Ne Şahin Ne Güvercin?

Doğa da şahinlerde, kekliklerde, tavşanlarda, farelerde, aslanlarda, kaplanlarda var… Ama bu bağlamda şu bir gerçektir; hepsinin arasındaki doğal ilişki salt kaba kuvvete ve bu kuvvet üzerine bina edilmiş hiyerarşik bir yapıya dayanıyor. Kaba kuvvetten dolayı bu hayvanlar arasında birisi ötekisine egemen olabilir, ondan daha atak, daha yırtıcı olabilir.

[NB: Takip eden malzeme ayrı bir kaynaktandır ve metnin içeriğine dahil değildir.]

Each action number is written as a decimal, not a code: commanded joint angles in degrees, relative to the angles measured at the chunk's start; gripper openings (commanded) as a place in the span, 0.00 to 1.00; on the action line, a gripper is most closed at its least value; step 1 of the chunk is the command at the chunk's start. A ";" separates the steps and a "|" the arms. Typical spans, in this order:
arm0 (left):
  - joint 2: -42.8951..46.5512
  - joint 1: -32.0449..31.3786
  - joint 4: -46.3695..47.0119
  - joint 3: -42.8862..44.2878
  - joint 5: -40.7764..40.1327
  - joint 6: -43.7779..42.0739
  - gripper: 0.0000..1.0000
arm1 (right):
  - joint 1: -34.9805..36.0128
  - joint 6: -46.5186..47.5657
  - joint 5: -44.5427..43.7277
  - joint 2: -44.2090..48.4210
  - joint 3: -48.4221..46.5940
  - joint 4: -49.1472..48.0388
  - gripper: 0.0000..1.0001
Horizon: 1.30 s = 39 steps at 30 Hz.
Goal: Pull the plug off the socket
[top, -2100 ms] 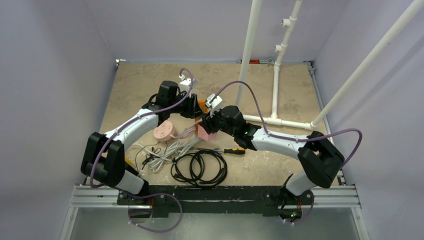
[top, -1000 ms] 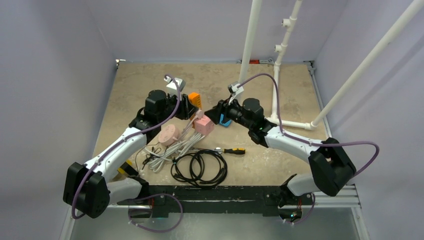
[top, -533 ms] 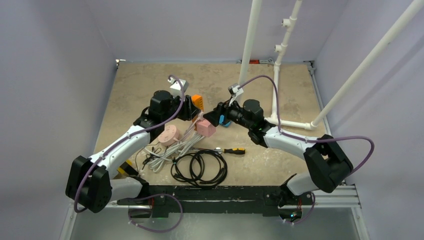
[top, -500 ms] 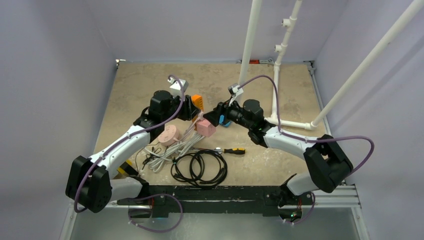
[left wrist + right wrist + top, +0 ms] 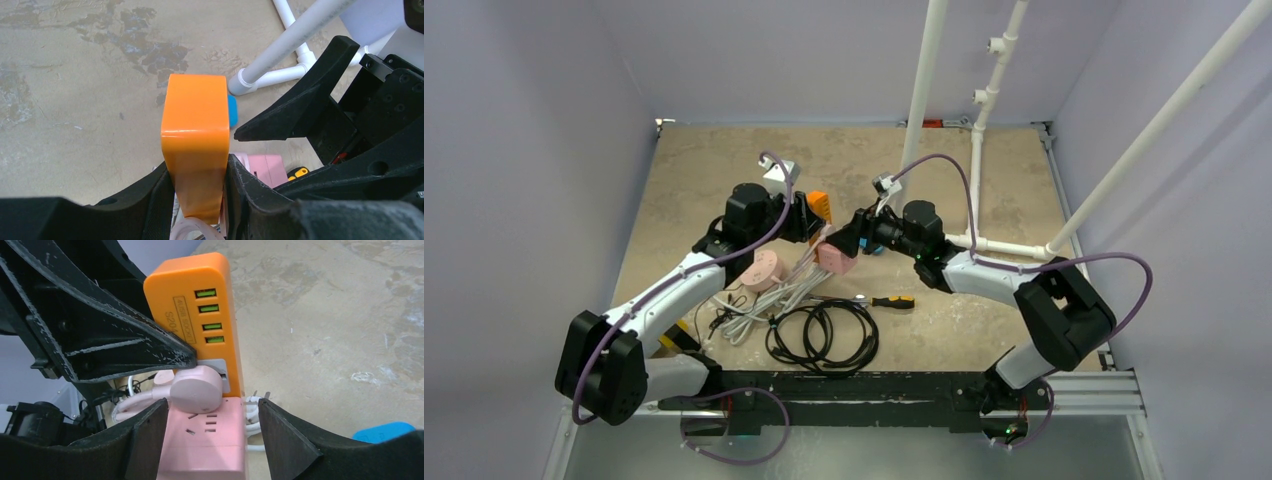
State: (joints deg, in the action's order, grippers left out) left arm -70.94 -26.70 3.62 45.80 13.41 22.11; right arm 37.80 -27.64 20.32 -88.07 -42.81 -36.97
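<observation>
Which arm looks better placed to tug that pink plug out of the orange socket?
Right. The left gripper is clamped on the orange socket, likely steadying it, while the right gripper is open with the pink plug just ahead of its fingers.

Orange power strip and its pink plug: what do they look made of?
The orange power strip looks like hard moulded plastic, smooth and glossy: light glints along its edges. The pink plug, probably plastic too, is satin: soft highlight on its rounded body.

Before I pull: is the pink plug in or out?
In. The pink plug sits flush against the orange socket's outlet face.
</observation>
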 commanded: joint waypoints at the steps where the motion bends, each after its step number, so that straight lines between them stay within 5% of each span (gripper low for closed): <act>1: 0.57 -0.63 7.94 0.65 0.76 2.94 0.00 | -0.12 -3.32 4.76 -0.72 -1.31 -5.44 0.69; 11: 0.34 -0.81 7.89 0.70 0.55 2.89 0.00 | -0.16 -6.20 5.14 -1.46 -1.17 -7.34 0.70; 39: 0.09 -2.09 8.27 0.45 0.18 2.68 0.00 | -0.11 -13.21 1.39 -3.32 -0.92 -9.03 0.54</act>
State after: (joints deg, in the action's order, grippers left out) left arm -71.53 -28.16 3.88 45.28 12.43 22.13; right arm 37.80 -38.70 22.00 -90.80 -42.83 -42.28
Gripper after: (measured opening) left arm 0.342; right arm 0.547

Bu da bir doğa kanunu olarak yorumlanır.
Yapılan itirazlar ve eleştiriler bu doğal olguya değildir….
Fakat bu arada hepimiz şunu da az çok iyi biliyoruz. Burada yaşayan varlıklar içgüdüleriyle yaşarlar. Aralarında kimse zevk için diğerini öldürmez, birbirlerini hor görmezler, birbirlerini oldukları gibi kabul ediyorlar. Kimse ötekinin namusuna göz dikmez! Şahin ve güvercinin çiftleştiğini hiç duydunuz mu? Filin fareye tecavüz ettiğini duyan var mı?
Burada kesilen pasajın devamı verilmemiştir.